【書評】高校生からの古典読本

うつ病再発防止に向けたサラリーマン生活
読もうと思ったきっかきっかけ

 学生時代、古文が苦手でした。

歳をとって、社会の理不尽、嫌な事等も

見聞きするようになり、自分の軸を作ろうと模索する日々。

 自分の軸を作るためにも、教養をつくるためにも、苦手としていた古文・古典を読んでみようと思い立ったのがきっかけです。

 古文といっても多くあり、どれから読めばよいのか、どの本が読みやすいのかわからなかったので、本著「高校生からの古典読本」から読み始めることにしました。

本書の概要・あらすじ

本書の著者

 本著は、日本文学の研究者で奈良女子大学の教授の「岡崎真紀子」氏、

 同じく奈良女子大学の教授で日本古典文学の研究者「千本英史」氏、

 源氏物語の研究者である「土方洋一」氏、

 中古・中世文学の研究者である「前田雅之」氏が編著の一冊。

本書の特徴

 古典文学といえば、学生時代に学んだ平安時代の枕草子、源氏物語、和歌等をイメージしがちでした。

 せいぜい鎌倉時代の徒然草や方丈記等。

 一方、本書は、平安時代の源氏物語、万葉集から始まり、

 井原西鶴、松尾芭蕉等の江戸時代の文学、

 そして明治の正岡子規や柳田国男、萩原朔太郎までと幅広い文学が紹介されています。

本書を一読して感じたこと(お勧めな点)

学生時代に目にした有名な古文を味わう事ができる

 所謂、古典・古文で一度は目にした有名な物語の一節について訳文等とともに著者の補足説明が丁寧に記載されています。

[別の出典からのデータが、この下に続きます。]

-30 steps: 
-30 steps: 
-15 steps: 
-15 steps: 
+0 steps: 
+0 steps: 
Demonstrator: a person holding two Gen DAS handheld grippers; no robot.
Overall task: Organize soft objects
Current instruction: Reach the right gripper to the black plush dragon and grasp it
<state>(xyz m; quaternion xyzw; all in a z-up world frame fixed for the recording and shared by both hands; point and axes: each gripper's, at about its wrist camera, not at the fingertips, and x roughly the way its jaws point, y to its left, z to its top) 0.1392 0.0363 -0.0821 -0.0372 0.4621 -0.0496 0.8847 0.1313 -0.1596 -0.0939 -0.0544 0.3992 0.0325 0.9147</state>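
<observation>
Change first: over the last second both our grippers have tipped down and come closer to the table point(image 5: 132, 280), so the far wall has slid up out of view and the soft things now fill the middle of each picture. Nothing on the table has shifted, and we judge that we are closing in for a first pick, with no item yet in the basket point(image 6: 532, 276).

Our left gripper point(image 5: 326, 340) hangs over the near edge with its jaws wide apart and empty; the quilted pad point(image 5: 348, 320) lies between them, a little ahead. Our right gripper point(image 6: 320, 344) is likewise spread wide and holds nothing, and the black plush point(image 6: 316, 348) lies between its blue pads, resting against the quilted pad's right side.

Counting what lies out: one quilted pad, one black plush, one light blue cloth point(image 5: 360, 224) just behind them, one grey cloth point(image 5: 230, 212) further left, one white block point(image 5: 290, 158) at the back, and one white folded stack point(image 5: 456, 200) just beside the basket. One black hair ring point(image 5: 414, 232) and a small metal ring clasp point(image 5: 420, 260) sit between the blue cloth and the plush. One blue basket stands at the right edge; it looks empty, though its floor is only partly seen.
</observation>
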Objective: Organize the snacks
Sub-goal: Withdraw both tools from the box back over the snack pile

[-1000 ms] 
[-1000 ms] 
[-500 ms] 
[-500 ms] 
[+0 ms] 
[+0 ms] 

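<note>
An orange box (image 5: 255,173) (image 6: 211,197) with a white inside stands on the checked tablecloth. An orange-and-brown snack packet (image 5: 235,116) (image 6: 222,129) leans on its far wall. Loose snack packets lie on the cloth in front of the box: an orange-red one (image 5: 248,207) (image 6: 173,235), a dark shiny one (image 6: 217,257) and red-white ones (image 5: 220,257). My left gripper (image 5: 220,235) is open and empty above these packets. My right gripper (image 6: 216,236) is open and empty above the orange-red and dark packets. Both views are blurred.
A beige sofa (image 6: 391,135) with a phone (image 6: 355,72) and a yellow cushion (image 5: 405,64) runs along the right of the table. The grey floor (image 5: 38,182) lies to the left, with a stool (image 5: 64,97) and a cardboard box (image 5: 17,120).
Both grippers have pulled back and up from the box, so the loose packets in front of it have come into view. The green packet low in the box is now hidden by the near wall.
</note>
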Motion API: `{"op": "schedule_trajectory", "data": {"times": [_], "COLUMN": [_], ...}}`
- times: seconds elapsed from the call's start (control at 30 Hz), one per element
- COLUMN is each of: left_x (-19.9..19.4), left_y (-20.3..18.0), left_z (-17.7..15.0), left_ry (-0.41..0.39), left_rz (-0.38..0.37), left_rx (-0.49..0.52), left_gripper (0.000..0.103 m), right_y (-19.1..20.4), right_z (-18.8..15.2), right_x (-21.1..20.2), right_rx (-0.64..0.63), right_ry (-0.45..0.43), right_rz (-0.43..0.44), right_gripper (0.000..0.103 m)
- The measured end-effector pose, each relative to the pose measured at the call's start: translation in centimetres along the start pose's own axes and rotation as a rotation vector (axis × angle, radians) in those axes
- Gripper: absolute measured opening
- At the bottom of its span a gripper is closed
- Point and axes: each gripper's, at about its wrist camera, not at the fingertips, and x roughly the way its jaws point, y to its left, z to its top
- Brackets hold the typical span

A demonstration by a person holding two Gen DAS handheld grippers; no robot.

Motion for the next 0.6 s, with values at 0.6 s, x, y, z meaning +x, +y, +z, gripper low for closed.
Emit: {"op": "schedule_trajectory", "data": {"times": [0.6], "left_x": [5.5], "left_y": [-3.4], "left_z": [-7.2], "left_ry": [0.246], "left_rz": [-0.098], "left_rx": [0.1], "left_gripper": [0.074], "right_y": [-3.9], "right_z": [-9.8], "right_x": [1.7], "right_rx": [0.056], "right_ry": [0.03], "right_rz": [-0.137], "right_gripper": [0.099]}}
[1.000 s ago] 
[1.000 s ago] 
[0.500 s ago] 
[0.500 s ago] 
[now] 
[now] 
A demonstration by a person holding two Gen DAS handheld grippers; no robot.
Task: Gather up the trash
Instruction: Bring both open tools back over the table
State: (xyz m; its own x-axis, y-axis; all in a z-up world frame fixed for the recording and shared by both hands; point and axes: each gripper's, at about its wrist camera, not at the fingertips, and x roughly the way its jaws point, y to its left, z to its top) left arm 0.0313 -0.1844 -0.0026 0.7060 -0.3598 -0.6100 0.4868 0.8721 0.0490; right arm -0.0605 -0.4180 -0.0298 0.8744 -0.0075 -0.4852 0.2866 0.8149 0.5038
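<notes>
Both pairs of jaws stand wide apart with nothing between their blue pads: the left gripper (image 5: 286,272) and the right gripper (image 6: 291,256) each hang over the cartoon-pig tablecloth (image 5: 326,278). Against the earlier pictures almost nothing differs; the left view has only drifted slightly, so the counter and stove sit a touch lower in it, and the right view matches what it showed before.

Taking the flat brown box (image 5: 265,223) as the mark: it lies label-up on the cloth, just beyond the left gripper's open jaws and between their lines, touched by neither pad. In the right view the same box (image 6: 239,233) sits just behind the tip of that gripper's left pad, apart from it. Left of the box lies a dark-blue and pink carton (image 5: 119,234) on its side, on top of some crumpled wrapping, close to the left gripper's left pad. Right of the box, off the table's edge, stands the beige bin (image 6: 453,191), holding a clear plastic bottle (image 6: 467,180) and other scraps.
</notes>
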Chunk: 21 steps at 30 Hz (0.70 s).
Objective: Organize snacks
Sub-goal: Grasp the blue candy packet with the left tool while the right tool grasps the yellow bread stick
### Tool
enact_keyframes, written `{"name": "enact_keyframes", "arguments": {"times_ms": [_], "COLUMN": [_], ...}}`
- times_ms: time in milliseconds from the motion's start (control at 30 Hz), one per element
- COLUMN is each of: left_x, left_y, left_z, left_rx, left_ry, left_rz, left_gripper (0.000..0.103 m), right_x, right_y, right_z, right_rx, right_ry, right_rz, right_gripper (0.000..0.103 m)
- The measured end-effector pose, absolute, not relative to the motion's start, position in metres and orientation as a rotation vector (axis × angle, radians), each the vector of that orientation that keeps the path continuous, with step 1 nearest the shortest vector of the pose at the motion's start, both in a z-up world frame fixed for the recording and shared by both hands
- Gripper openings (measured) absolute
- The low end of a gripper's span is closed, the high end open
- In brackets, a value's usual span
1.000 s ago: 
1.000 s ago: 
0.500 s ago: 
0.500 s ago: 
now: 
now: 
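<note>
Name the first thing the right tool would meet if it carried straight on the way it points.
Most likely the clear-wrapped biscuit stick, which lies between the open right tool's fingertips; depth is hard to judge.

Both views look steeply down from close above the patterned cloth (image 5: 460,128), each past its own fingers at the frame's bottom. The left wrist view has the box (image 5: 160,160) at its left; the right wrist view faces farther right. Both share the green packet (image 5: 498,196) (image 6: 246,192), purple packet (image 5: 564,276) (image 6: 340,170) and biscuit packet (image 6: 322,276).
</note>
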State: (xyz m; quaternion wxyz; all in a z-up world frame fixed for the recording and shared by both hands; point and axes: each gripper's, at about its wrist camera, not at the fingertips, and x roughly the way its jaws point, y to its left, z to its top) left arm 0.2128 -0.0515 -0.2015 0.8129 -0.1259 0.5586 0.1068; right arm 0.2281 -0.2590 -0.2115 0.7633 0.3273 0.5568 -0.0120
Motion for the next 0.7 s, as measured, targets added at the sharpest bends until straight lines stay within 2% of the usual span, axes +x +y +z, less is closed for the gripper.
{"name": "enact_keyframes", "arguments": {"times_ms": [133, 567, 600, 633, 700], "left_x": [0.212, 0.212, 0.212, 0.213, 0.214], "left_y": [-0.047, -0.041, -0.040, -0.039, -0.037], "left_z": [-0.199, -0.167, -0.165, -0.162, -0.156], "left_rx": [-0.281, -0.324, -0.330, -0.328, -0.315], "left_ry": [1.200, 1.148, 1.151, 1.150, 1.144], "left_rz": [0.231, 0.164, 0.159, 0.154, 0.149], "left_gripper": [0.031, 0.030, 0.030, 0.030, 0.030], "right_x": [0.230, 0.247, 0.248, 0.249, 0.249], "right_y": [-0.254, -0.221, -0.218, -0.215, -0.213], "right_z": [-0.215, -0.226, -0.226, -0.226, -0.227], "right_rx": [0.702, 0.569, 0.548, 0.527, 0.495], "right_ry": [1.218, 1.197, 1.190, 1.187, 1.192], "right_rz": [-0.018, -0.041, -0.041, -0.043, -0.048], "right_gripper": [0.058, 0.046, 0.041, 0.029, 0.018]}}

 学生時代は大学受験のための勉強という観点が強く、古文のルール等に囚われてすぎていました。

 そのため古文の書かれた背景・作者の思い等まで考える余裕がありませんでした。

 本書は有名な古文の一節を通じ、作者の背景・どのような思いがあり記載したか等をゆっくり理解することができます。

 所謂「古文を味わう」ことに注力できます。

古文以外の歴史の知識とつながる

 学生時代に古文としては学ばなかった著作を知ることができます。

 私の場合は、「太平記」と「さんせい太夫」、「好色五人女」でした。

 本書で紹介されている「太平記」での北条高時一門の自害の記述はとても印象的でした。

 日本史の知識で北条一門が鎌倉で足利尊氏の息子の足利義詮・新田義貞に滅亡させられた知識はありました。

 また北条氏は意外とあっけなく滅んだことも知っていましたが。

 北条一門の自害の様子を生々しく当時の太平記の記述で今回、読むことができ、所謂「知識」が「物語」として実感することができました。

 森鴎外の「山椒大夫」の元となった「さんせう太夫」の原文を読んで、森鴎外は「さんせい太夫」をだいぶ子供向けにマイルドにしたのだなぁ・・・と感じました。

 日本史の文学史として丸暗記した井原西鶴の「好色一代男」に対比する「好色五人女」での有名な八百屋お七。

 原文を読むことで、江戸時代の恋愛というか恋の落ち方も現代と同じなんだなぁと感じました。

 井原西鶴の好色五人女は、原文でほぼ理解することができ、江戸時代の人にとても親近感がわきました。

古文・昔の人が身近に感じられる

 好色五人女もそうだが、江戸時代以降の古文だとほぼ原文で理解でき、人名・場所、当時独特の時代の言い回し・常識以外は訳文がなくても十分理解できます。

 平安時代の和歌等はあまり原文だけでは理解できませんが、江戸時代、もっというと徒然草あたりから原文でも大枠は理解できます。

 「昔の人の書いた古文」というより、同じ日本人が書いた本というイメージでかなり身近に感じることができました。

 著者のあとがきにもありますが、英語圏の古文であるシェークスピアは1600年代。

 同時代の古文を原文で大枠が理解でき、それよりも遡った時代の文書も注釈付きながら読むことのできる日本は、古文という点では改めて恵まれた環境なのだと感じました。

 古文・漢文を軽視する風潮はもったいないと感じました。

最後に

 主に本書は通勤電車の中で読んでいましたが、声に出して読めば、さらに原文のリズムを感じることができたなぁと感じました。

 古文はやはり声に出して読んで韻等を踏みつつ楽しめばよかったと思います。